Sunday, April 5, 2020

Kubernetes series - Part II - virtualization vs containerization



The main goal of virtualization/containerization is to provide a certain level of isolation of host resources(CPU/ Memory/ Network/ Filesystem etc) used by each service/application running on the host.
Before we go into details of container/containerization/virtualization, let's look at the origin of virtualization.

Chroot environments

The UNIX/LINUX chroot command (stands for change root) allows to create file system level isolation in a host. chroot command changes the root of the filesystem for a process and it's child processes.This would help to run an unprivileged service like a web server in a protected environment(chroot jail). The web server process can see only files under the root directory of the chroot environment.

But this provides only a crud level of file system isolation. The web server can still hog other resources of the host like CPU/Memory/Network.

Chroot feature was available as early as 1979 in version 7 of UNIX. This feature was added to BSD in 1982.

FreeBSD jail

FreeBSD enahcened the chroot environment feature and provided the jail feature in 2000. This feature enabled lightweight virtualization. Each virtual environment running on a shared host has its own processes, files, network and users. And the overhead of a jail is < 10MB.

The freeBSD jail doesn’t provide true virtualization. The OS kernel is still shared by all virtual environments. Also there is no way to limit CPU/Memory usage by each jail. Still freeBSD jail is a very popular solution used in production.

Virtualization

Virtualization provides strong isolation compared to FreeBSD. Basically instead of installing an Operating System you would install a software layer called hypervisor on a host. Then you would log in to the hypervisor and create virtual machines. And each virtual machine will have its own Operating System. So nothing is shared between two virtual machines running on a host. The hypervisor is interacting with the hardware resources of the host machine and allocates these resources to the virtual machines.

Containerization

Container is an advanced version of chroot and FreeBSD jail. It's built on top of two Linux kernel features called control groups (cgroups) and Linux namespaces.

Google originally developed Control Groups(cgroups) and contributed to the Linux kernel in 2008.  Control groups (cgroups)  allow you to isolate resources like CPU, Memory, Network and block IO used by a group of processes. It also allows you to stop and start(control)  a group of processes. This feature along with the Linux namespaces are the foundation for containers. Linux namespaces allow you to isolate network and process space.

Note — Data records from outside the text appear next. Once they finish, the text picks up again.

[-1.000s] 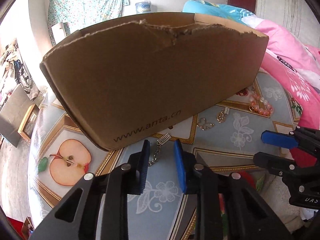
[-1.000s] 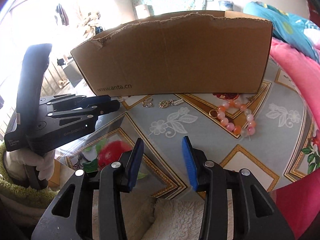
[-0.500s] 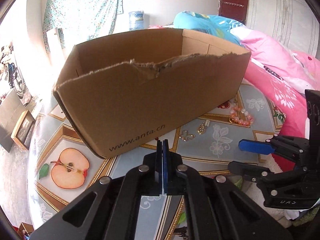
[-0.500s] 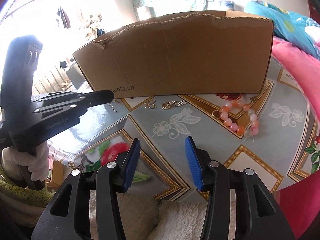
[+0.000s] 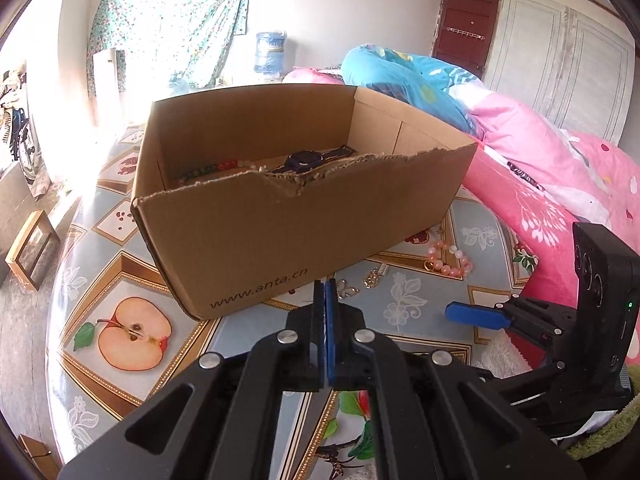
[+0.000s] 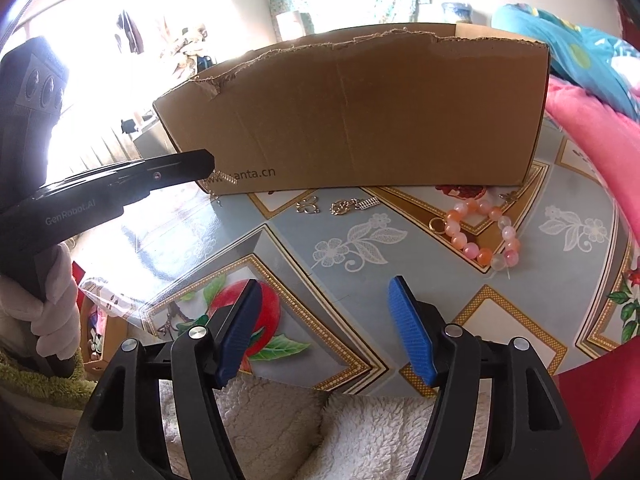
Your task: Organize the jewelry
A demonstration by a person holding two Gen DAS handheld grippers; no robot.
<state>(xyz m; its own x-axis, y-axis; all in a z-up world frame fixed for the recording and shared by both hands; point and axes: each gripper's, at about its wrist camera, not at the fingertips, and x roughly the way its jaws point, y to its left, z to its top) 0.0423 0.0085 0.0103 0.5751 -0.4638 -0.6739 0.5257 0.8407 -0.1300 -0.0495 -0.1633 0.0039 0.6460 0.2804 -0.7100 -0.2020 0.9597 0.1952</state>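
Note:
A brown cardboard box [image 5: 304,232] stands on the patterned table, with a dark watch [image 5: 308,159] and a bead string [image 5: 208,168] inside. My left gripper [image 5: 325,292] is raised before the box's near wall. It is shut on a small silver chain [image 6: 226,178], which dangles from its tip in the right wrist view. My right gripper [image 6: 325,282] hovers over the near table edge; its jaws are opening with nothing between them. A pink bead bracelet [image 6: 480,236], a gold ring [image 6: 436,224], a silver clasp [image 6: 307,208] and a chain pendant [image 6: 354,204] lie before the box [image 6: 360,120].
Pink and blue bedding [image 5: 540,168] rises just right of the table. A picture frame [image 5: 28,248] leans on the floor at the left. White fleece [image 6: 320,420] lies under the right gripper. A gloved hand [image 6: 48,312] holds the left tool.
The left gripper shut on the silver chain and rose, so the box's inside now shows. The right gripper stayed in place while its jaws widened.

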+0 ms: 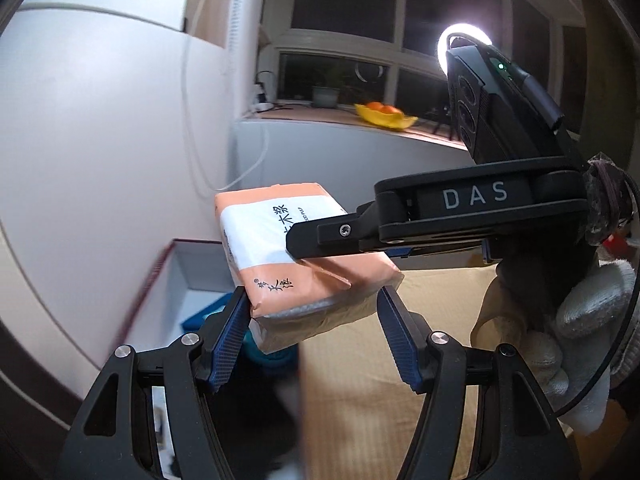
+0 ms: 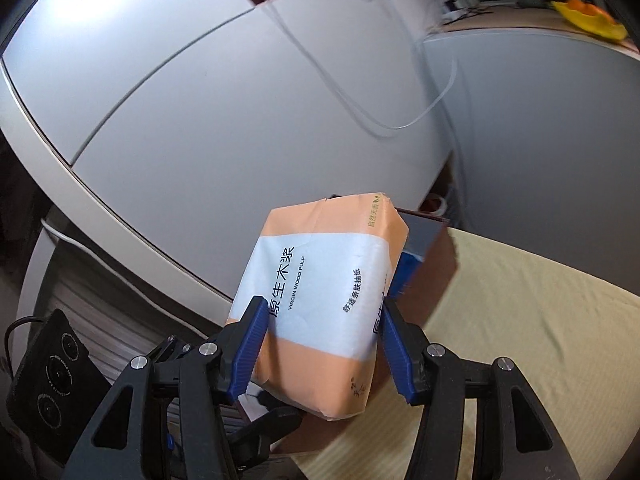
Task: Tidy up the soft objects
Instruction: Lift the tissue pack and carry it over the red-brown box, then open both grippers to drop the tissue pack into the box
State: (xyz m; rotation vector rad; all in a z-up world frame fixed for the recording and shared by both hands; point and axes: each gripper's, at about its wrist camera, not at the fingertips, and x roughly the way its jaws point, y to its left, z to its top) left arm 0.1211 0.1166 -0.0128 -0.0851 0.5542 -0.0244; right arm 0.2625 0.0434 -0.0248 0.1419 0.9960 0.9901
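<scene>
Big pale wall panel filling the background, white cable looping down across it. Below that, yellow cloth spread over the surface, with the open box parked at its far edge, right against the wall. Dark red outside, white inside, something blue already lying in the bottom of the box.

Tissue pack up in the air, hovering just above the near side of the box, tilted, orange ends and white band showing. Pinched between the blue pads of the right gripper, closed firmly on the pack's sides, soft wrapper giving a little under the squeeze. Gloved hand behind it, seen from the left camera.

Left gripper right under the pack and nearer than the box, jaws spread wide, pack's lower corner hanging between the fingers; touching or just clear, hard to say.

Progress, by the look of it: one blue item apparently stowed, this pack lifted and almost over the box but not yet in. Lowering and letting go to come. Anything else waiting beside the box, out of view.
</scene>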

Docker leveraged cgroups and namespaces to come up with containers. Docker is the most popular containerization technology. Docker ecosystem makes it easy to build and share images. And create/manage containers using the image.

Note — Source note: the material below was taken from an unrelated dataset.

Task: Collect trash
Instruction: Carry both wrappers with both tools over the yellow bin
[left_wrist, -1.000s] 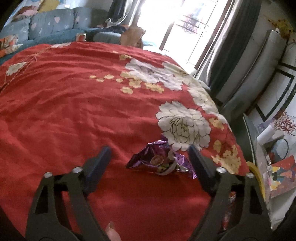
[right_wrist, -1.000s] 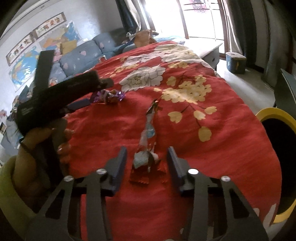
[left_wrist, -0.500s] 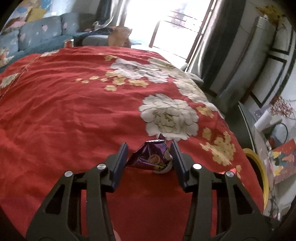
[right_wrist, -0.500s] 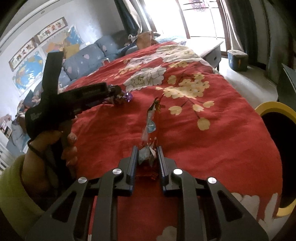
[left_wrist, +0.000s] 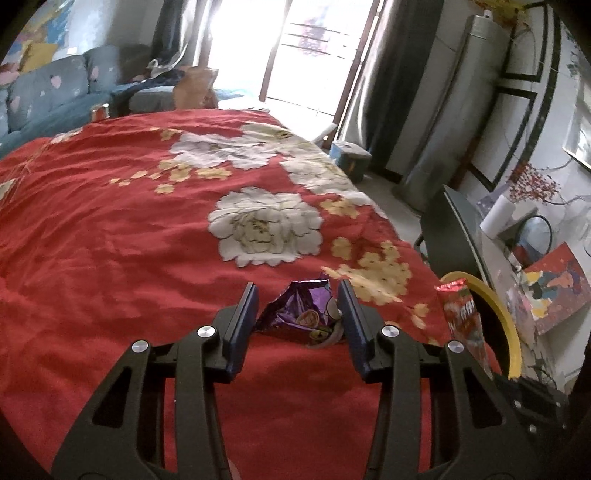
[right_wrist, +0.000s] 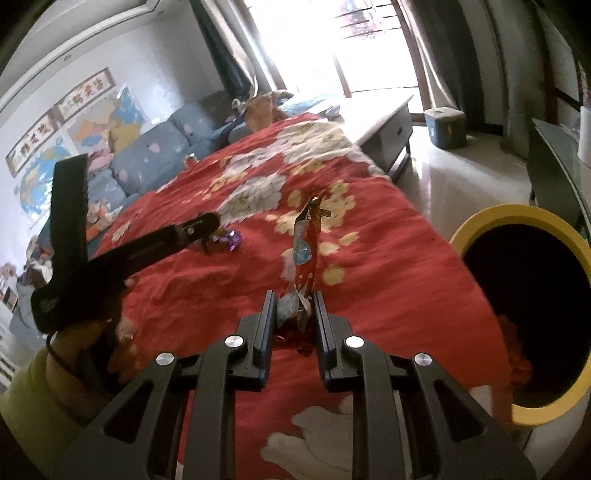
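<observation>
A crumpled purple wrapper (left_wrist: 303, 314) sits pinched between the pads of my left gripper (left_wrist: 297, 295), held just above the red floral cloth (left_wrist: 110, 240). The right wrist view shows the same purple wrapper (right_wrist: 229, 238) at the tip of the left gripper (right_wrist: 210, 236), which a hand (right_wrist: 92, 332) in a yellow-green sleeve holds. My right gripper (right_wrist: 294, 306) is shut on the lower end of a long red wrapper (right_wrist: 304, 240), which stands up from the jaws. That red wrapper (left_wrist: 461, 317) also shows at the right of the left wrist view.
A yellow-rimmed dark bin (right_wrist: 517, 214) stands by the cloth's right edge, also seen as the bin (left_wrist: 509, 317). A blue sofa (right_wrist: 155, 155) lies beyond the cloth, with a low grey table (right_wrist: 388, 125) and a blue box (right_wrist: 445, 127) on the floor. A dark chair (left_wrist: 454, 236) and a cluttered side table (left_wrist: 546, 288) stand at right.
Both grippers closed from open, the left on the purple wrapper and the right on the red one. Both then rose off the cloth and shifted towards the bin side.
</observation>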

Docker makes it very easy to create an image. All you need to do is to create a file(Dockerfile) and specify all the dependencies in it. Then use the docker command to create an image based on the Dockerfile. Then you can create a container using the created image. The container is executed in the docker container runtime engine.

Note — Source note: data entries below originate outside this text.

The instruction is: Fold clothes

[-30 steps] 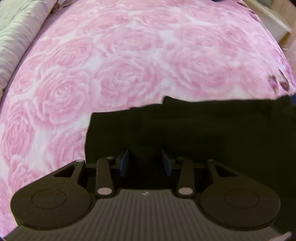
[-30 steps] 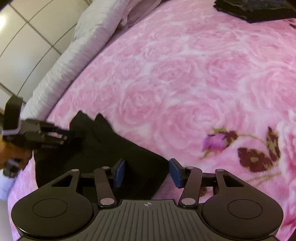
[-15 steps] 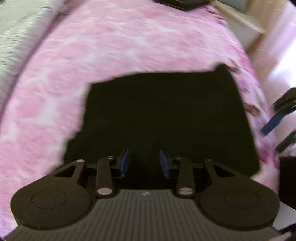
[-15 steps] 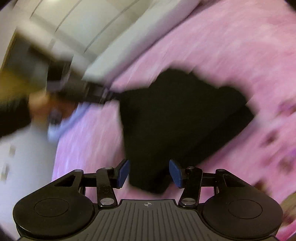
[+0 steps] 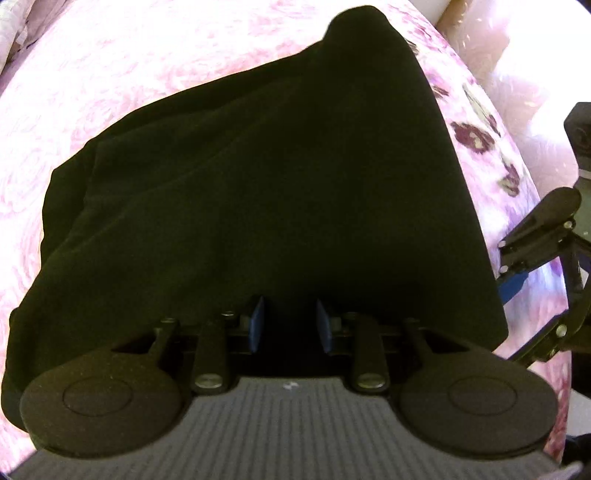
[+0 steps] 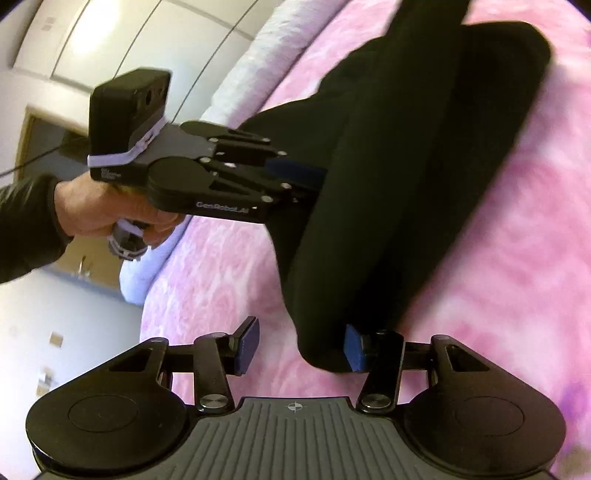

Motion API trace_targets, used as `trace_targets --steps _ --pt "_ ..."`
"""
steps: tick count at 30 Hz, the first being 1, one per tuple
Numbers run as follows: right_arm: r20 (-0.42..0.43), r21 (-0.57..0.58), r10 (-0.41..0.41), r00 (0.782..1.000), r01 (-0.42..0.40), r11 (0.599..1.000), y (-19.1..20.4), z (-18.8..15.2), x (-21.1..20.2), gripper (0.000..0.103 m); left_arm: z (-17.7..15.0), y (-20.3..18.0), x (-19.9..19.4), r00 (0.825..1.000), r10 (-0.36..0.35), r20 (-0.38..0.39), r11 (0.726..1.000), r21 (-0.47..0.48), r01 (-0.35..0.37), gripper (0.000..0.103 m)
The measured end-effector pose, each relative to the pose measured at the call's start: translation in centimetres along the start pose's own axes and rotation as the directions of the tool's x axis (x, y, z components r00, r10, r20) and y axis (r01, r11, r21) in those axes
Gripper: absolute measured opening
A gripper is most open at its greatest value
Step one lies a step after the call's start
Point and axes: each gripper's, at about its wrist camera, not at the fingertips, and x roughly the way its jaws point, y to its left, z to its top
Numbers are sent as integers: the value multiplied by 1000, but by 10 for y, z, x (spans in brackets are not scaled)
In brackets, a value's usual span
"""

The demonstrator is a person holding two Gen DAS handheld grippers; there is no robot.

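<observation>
A black garment (image 5: 266, 177) lies folded on the pink rose-patterned bedspread (image 5: 129, 66). My left gripper (image 5: 290, 325) has its blue pads apart at the garment's near edge, with black cloth between and over them. In the right wrist view the left gripper (image 6: 299, 173) reaches into the garment's (image 6: 406, 166) side edge. My right gripper (image 6: 301, 345) is open at the garment's near corner; the cloth rests against its right pad (image 6: 352, 349).
A white-grey pillow or bolster (image 6: 266, 62) runs along the bed's far side. White wall panels (image 6: 92, 33) and a wooden doorframe (image 6: 26, 136) stand beyond the bed. The bed's right edge (image 5: 517, 155) drops off beside the right gripper (image 5: 543, 258).
Both grippers swung round the garment. The views turned, the garment now fills more of both, and its near edge has lifted off the bed. The right jaws stay open.
</observation>
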Motion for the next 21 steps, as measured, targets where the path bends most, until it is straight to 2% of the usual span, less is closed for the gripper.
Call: trace_targets --steps 4,7,10,11,13,16,18,21 --pt "-37 -24 -50 998 50 998 9 8 -20 52 -4 8 -18 1000 -7 27 999 -43 8 27" --pt "24 -105 -115 993 117 988 28 27 -48 52 -22 30 -53 992 44 117 993 -115 -30 27" --pt "104 -196 -177 979 195 961 45 53 -66 52 -51 75 -67 979 169 114 952 -276 -133 26" --pt "114 -239 -181 977 204 949 49 62 -62 52 -57 91 -64 977 189 102 933 -329 -146 20" --pt "119 -323 -183 976 212 922 53 79 -47 52 -69 120 -54 973 218 75 895 -414 -169 25" --pt "115 -370 -274 955 297 880 36 97 -16 51 -70 138 -29 979 192 72 876 -462 -138 28" --pt "109 -369 -299 948 318 873 16 102 -6 43 -64 135 -22 976 210 62 886 -434 -163 29" --pt "86 -352 -300 950 310 883 20 115 -14 40 -60 138 -36 978 201 59 891 -426 -157 28"
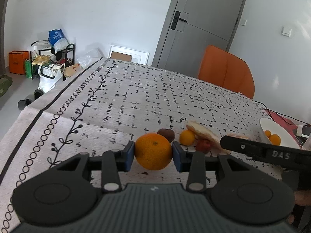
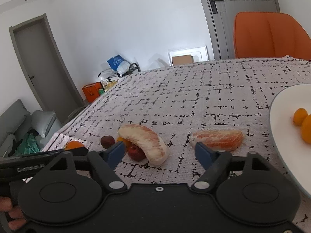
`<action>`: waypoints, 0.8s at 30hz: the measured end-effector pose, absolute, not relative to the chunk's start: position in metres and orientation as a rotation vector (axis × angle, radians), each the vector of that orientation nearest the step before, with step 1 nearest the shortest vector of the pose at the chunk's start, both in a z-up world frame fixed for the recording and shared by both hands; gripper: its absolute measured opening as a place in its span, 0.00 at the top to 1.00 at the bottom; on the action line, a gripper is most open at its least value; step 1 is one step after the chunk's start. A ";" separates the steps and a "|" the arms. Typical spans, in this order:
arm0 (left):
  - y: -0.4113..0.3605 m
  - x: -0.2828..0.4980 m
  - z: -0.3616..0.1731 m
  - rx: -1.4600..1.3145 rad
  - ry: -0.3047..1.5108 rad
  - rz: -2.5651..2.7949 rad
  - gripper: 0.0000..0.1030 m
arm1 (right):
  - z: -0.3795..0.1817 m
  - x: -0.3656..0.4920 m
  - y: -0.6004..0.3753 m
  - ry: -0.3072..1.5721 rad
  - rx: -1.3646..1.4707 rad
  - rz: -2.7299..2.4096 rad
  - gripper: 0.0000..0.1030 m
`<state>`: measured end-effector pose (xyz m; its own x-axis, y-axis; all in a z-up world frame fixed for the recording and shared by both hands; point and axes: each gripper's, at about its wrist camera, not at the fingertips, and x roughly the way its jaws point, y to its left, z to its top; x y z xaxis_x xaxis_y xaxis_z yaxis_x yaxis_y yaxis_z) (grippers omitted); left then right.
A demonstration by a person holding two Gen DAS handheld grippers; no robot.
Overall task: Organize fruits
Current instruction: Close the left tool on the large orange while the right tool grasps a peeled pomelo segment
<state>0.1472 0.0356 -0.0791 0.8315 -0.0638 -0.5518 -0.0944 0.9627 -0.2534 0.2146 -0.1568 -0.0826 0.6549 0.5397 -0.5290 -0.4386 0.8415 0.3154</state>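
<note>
Left wrist view: left tongs (image 1: 153, 156) clamped on an orange (image 1: 153, 151), blue pads (image 1: 129, 156) pressed to both its sides; orange lifted clear of the cloth, round, bright, pitted skin, small stem scar facing the camera.
Right wrist view: right tongs (image 2: 160, 152) standing apart, nothing gripped between the pads (image 2: 114, 153); low over the counter (image 2: 175, 97).
Between the right pads: end of a peeled pomelo segment (image 2: 144, 142), pale with pink streaks, curved, lying on the cloth; contact with the pads not visible.
Second pomelo segment (image 2: 217, 139): pinker, lying just beyond the right-hand pad, close to the white plate (image 2: 279, 120).
Small fruits by the first segment: red date (image 2: 136, 152) tucked against its underside, dark date (image 2: 106, 141) a little to the left, small kumquat (image 2: 124, 141) behind the left-hand pad.
Plate: at the right edge of the counter, holding two small orange fruits (image 2: 300, 116).
Counter cover: white cloth with broken black grid print, vine and ring border along one side.
Cross-check: dark body of the right tool visible at the right of the left wrist view, over the fruit cluster.
Background: orange chair (image 2: 270, 35) behind the counter, grey door beyond.
</note>
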 end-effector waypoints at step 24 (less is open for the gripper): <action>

The docker engine is a client-server application. The docker container runtime aka the docker daemon(dockerd). This is the server part. There are two types of clients available. Docker client aka docker command line interface (docker). This client is used to create images and create containers using the image. Also used to manage the lifecycle of the containers.
 

Docker REST APIs and SDKs. These interfaces can be used to interact with docker engines.

After creating the image, you can upload the image to dockerhub. This is a repository to store and share images. You can version the images too.

Containers are light-weight compared to virtual machines. Containers share the host operating system kernel. Whereas each virtual machine has its own operating system. A good analogy is process vs thread. There is some overhead to spawn a new process. Similarly there is some overhead to start a virtual machine, and need to bring up the operating system. Threads are lightweight processes. Threads are created inside the process and they share the resources of the process. So there is less overhead. Similarly containers share the host operating system kernel, so starting up a container is faster than starting up a virtual machine.


Lets look at the definition from docker.com : “A container is a standard unit of software that packages up code and all its dependencies.”

Packaging an application and it's dependencies together helps to keep the dev/stage/pre-prod/prod environments as similar as possible. This is very important for Microservice architecture bases applications.